### AIM OF THE EXERCISE
Nothing but the lines from the one that holds "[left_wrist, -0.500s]" through the end of the material should be repeated, each exactly as it stands, and pictures stay out.

[[ THE DATA, beginning ]]

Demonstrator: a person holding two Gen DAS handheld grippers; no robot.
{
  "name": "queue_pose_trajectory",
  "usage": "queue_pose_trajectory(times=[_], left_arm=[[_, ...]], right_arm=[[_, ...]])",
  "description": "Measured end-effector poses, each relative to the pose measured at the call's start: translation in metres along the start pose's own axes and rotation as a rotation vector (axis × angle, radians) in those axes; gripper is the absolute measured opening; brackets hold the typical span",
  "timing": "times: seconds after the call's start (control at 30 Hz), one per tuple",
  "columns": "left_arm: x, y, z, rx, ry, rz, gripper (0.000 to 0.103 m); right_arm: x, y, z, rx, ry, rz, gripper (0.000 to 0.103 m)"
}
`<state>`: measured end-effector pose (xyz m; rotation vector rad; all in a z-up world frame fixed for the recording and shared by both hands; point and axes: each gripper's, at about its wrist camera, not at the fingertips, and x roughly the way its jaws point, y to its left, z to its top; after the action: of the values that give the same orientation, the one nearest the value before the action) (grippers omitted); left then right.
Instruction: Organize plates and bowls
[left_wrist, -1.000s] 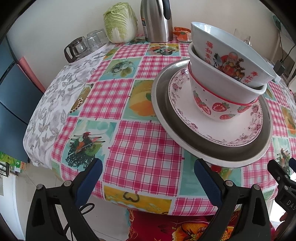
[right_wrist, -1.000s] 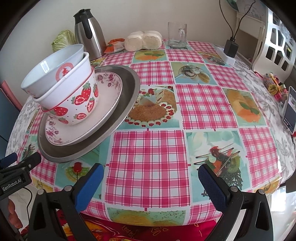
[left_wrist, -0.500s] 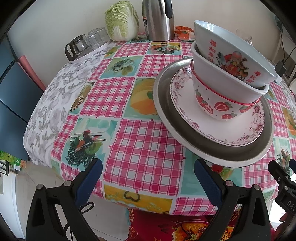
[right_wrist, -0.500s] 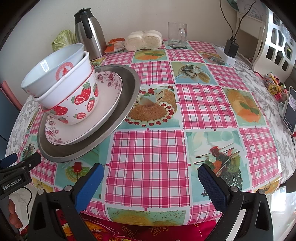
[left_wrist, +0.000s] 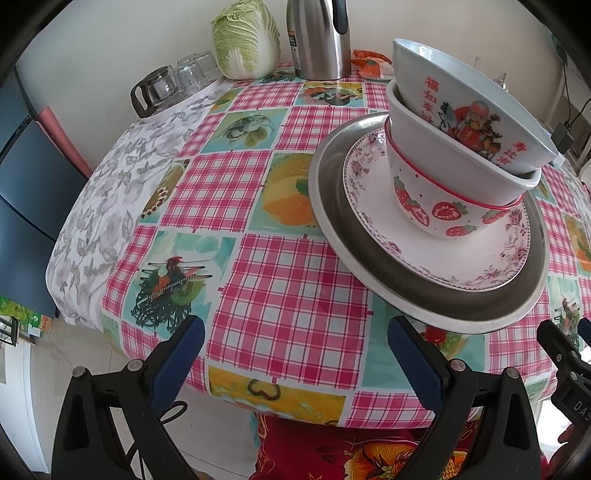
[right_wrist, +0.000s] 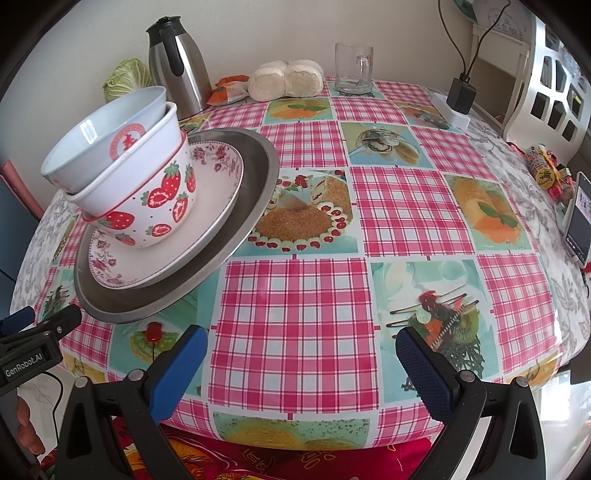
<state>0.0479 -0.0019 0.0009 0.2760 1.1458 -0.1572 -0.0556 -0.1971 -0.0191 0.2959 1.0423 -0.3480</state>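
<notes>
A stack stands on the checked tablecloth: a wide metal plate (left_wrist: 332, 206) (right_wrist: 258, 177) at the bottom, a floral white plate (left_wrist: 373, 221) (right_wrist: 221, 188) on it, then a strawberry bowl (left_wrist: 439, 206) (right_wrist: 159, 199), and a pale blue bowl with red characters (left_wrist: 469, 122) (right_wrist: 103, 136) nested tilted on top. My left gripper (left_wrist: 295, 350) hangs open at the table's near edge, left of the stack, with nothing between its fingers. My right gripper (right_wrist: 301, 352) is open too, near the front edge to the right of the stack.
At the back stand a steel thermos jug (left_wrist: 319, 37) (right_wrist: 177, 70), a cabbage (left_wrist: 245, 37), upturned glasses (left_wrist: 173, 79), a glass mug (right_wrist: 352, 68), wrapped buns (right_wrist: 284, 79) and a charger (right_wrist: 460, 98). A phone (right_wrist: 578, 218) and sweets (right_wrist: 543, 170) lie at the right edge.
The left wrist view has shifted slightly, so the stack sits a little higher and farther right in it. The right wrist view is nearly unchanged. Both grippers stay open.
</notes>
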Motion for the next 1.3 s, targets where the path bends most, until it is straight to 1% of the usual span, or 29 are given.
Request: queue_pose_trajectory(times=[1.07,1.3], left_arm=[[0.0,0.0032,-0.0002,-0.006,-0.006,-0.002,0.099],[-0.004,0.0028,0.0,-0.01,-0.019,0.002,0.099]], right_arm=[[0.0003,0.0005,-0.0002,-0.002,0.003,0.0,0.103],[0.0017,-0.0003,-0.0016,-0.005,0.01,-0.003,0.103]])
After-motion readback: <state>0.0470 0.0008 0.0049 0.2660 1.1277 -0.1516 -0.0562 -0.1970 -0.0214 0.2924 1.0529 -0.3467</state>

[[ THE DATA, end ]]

### SOLVED PROBLEM
[left_wrist, -0.500s] 
[right_wrist, -0.500s] 
[left_wrist, +0.000s] 
[right_wrist, +0.000s] 
<state>0.0479 -0.0019 0.0009 0.2760 1.1458 -0.1572 -0.0556 -0.1971 -0.0191 0.2959 1.0423 -0.3480</state>
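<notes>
A stack stands on the checked tablecloth: a wide metal plate (left_wrist: 332, 206) (right_wrist: 258, 177) at the bottom, a floral white plate (left_wrist: 373, 221) (right_wrist: 221, 188) on it, then a strawberry bowl (left_wrist: 439, 206) (right_wrist: 159, 199), and a pale blue bowl with red characters (left_wrist: 469, 122) (right_wrist: 103, 136) nested tilted on top. My left gripper (left_wrist: 295, 350) hangs open at the table's near edge, left of the stack, with nothing between its fingers. My right gripper (right_wrist: 301, 352) is open too, near the front edge to the right of the stack.
At the back stand a steel thermos jug (left_wrist: 319, 37) (right_wrist: 177, 70), a cabbage (left_wrist: 245, 37), upturned glasses (left_wrist: 173, 79), a glass mug (right_wrist: 352, 68), wrapped buns (right_wrist: 284, 79) and a charger (right_wrist: 460, 98). A phone (right_wrist: 578, 218) and sweets (right_wrist: 543, 170) lie at the right edge.
The left wrist view has shifted slightly, so the stack sits a little higher and farther right in it. The right wrist view is nearly unchanged. Both grippers stay open.
</notes>
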Motion for the next 1.3 s, targets where the path bends most, until it is straight to 1% of the usual span, or 29 are given.
Request: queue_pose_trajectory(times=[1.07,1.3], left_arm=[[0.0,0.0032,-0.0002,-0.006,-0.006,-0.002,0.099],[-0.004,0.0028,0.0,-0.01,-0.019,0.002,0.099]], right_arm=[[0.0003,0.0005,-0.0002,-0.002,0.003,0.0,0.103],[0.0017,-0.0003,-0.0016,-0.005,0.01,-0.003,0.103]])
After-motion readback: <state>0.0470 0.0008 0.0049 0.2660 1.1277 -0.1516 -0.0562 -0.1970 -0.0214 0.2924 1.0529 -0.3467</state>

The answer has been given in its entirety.